Наконец Вадим Сергеевич не выдержал:
— Анатолий, что ты все пишешь? У нас больных почти не поступало, а ты вот уже час, наверное, пишешь без передыху.
— Так я свои, палатные истории оформляю. Долги. Эпикризы.
— Поменьше надо писать. Все это дурость никому не нужная. Манкировать надо.
— Еще в институте… В последний год у меня шеф был… Он тоже говорил, что истории никому не нужны и вполне достаточно одного листка. Но он и говорил: «Толя, не унижай свое докторское достоинство несоблюдением мелких правил и инструкций… Пиши им. К тому же, нанимаясь на работу, ты как бы подписываешь правила игры, которые порядочный человек соблюдает. А иначе, как это в детстве мы в играх кричали, иначе — жухала. Не жухай». И при этом презрительно кривился. Он говорил, что соблюдение правил, условий, принятых тобой, — естественное состояние нормального человека, думающего о своей совести. Я как вспомню его лицо, его сентенции, так заранее чувствую себя бессовестным. Стараюсь не нарушать.
Необычно долго слушал Вадим Сергеевич, не прерывая. Еще был бы начальник, а то молодой. Да, пожалуй, он не столько слушал, сколько с первых же слов искал резоны для возражения.
Нашел.
— Дурак он, твой бывший шеф. Почему я должен соблюдать всякую глупость, которую предлагает какой-нибудь неуч чиновник, не имеющий прямого отношения к делу и не знающий его совершенно. Абсурд! Все равно я их буду стараться обманывать.
— Вот он и говорил, что в результате страдают не те, кто придумал, а те, кто отвечает за их соблюдение, непосредственные, самые мелкие твои начальники.
— Глупость это все, я считаю. Так никогда нигде прогресса не будет. С такими идеями я бы твоего шефа выгнал к черту. Да-а. Опа-а-сный человек!
Вадим Сергеевич начал заводиться, голос его крепчал, звенел, глаза начали молнии метать, до каких высот гнева и осуждения он бы добрался, неизвестно, потому что вошла сестра и сообщила температуру вновь поступившей больной Ручкиной — сорок и одна десятая.

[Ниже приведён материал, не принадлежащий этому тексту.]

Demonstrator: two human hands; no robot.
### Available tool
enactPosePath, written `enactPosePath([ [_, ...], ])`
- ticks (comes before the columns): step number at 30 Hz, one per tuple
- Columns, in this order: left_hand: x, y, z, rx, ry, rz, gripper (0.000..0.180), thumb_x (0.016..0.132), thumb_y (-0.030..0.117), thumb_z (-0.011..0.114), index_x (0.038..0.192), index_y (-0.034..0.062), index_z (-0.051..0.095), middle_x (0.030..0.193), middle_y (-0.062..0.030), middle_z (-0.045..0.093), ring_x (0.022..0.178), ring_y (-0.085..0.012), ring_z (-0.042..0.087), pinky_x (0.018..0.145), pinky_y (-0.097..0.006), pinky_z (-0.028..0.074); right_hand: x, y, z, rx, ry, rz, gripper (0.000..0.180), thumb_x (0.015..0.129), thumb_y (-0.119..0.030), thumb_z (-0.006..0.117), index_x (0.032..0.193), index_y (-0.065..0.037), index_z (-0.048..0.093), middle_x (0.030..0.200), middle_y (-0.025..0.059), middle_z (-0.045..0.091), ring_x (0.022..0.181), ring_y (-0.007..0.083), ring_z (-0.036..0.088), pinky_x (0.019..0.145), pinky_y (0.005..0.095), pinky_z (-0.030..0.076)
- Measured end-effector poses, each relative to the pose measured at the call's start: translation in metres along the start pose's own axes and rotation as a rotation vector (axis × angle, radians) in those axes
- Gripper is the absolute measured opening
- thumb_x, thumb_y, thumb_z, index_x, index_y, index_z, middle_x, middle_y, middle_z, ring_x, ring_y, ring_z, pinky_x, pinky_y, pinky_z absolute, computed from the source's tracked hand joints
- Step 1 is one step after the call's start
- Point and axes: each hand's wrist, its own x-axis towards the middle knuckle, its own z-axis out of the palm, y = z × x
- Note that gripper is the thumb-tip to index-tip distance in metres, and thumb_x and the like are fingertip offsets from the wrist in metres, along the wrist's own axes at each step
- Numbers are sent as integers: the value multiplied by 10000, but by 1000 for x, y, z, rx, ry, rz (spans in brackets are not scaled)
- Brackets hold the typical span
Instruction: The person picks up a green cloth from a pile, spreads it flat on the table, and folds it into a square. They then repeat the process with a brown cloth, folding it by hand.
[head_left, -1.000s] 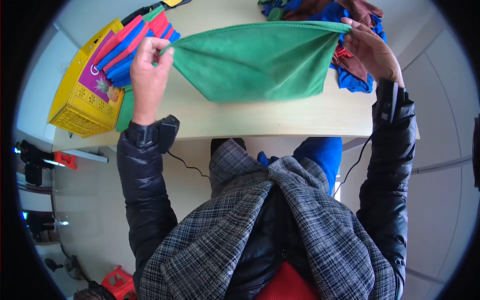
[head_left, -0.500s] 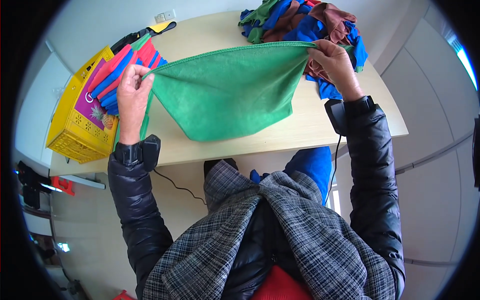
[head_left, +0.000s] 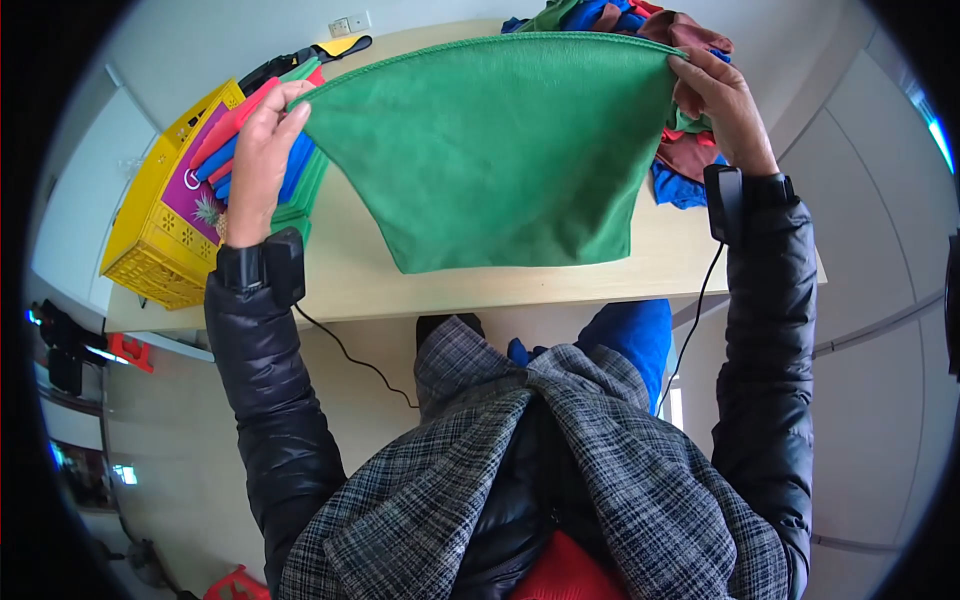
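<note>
A green cloth [head_left: 500, 160] hangs spread out between my two hands above the table. My left hand [head_left: 265, 150] pinches its upper left corner, close to the stack of folded cloths. The upper right corner is held between the thumb and fingers of my right hand [head_left: 722, 100], in front of the loose cloth pile. The cloth's top edge bows upward, and its lower edge hangs just above the table's near part. Part of the pile is hidden behind the cloth and my right hand.
A yellow crate [head_left: 165, 245] stands at the table's left, beside folded red, blue and green cloths [head_left: 300, 165]. Rumpled cloths [head_left: 685, 160] lie at the far right of the pale table [head_left: 350, 285]. A black and yellow strap [head_left: 345, 46] lies near the wall socket [head_left: 350, 22].
Both hands have risen and moved farther apart, the right one toward the right. The green cloth is stretched wider and its top edge is higher.
</note>
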Motion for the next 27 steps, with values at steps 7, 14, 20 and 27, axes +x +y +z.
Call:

Странная психология у врачей. Впрочем, почему только у врачей? У врачей как у всех: когда температура тридцать восемь, тридцать девять, все волнуются, нервничают, думают, как быть и что делать; но стоит услышать — «сорок», звук «сорок», как все волнения принимают совершенно иней характер — «сорок» звучит как набат, возвещающий катастрофу, сообщающий о наступлении катаклизма. Возникает качественный скачок во всех волнениях, нервотрепках, размышлениях. Скорость всех действий резко меняется. Правильно или неправильно, но меняются и сами действия. Надо или, не надо, но меняются лекарства, антибиотики, капельные растворы. Родственники, до того терпеливо сносившие усугубление болезни, вскакивают и норовят что-нибудь достать — новое лекарство или икру; начинают звонить всем вокруг, советоваться то с профессорами, то с «экстрасенсами». Врачи в больницах при звуке «сорок» хватаются за иглу. Они все делали и раньше, но начинают почему-то, может и обоснованно, пороть горячку, лишь когда она, горячка, достигла этих сакраментальных цифр.